▶ Assignment:
Repeat the whole listing, keeping every word and every line intact.

▶ Data:
★ ★ ★
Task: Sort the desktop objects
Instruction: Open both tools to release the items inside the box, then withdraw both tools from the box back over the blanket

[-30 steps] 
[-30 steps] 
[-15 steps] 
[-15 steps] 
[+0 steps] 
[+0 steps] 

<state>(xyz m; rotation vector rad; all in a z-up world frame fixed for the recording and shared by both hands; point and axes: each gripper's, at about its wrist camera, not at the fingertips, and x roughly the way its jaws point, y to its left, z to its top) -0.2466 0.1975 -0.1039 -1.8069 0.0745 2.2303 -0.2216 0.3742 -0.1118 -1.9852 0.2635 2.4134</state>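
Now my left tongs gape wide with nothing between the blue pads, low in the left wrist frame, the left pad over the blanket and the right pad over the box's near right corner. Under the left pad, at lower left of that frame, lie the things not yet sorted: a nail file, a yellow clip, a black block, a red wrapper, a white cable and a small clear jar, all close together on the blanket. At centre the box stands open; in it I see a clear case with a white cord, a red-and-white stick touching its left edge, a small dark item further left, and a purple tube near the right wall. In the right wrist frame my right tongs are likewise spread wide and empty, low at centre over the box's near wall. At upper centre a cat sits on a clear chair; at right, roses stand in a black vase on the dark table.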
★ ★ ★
▶ Solution below:
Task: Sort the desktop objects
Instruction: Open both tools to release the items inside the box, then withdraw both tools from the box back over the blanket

[-30 steps] 
[-30 steps] 
[-15 steps] 
[-15 steps] 
[+0 steps] 
[+0 steps] 

<state>(xyz m; rotation vector rad; all in a z-up world frame fixed for the recording and shared by both hands; point and axes: each gripper's, at about its wrist camera, not at the fingertips, and x roughly the way its jaws point, y to its left, z to its top) -0.2466 0.1975 -0.1039 -1.8069 0.0745 2.2303 -0.2216 0.3742 -0.1118 -1.9852 0.2635 2.4134</state>
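Now my left tongs gape wide with nothing between the blue pads, low in the left wrist frame, the left pad over the blanket and the right pad over the box's near right corner. Under the left pad, at lower left of that frame, lie the things not yet sorted: a nail file, a yellow clip, a black block, a red wrapper, a white cable and a small clear jar, all close together on the blanket. At centre the box stands open; in it I see a clear case with a white cord, a red-and-white stick touching its left edge, a small dark item further left, and a purple tube near the right wall. In the right wrist frame my right tongs are likewise spread wide and empty, low at centre over the box's near wall. At upper centre a cat sits on a clear chair; at right, roses stand in a black vase on the dark table.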

This exercise calls for no further output.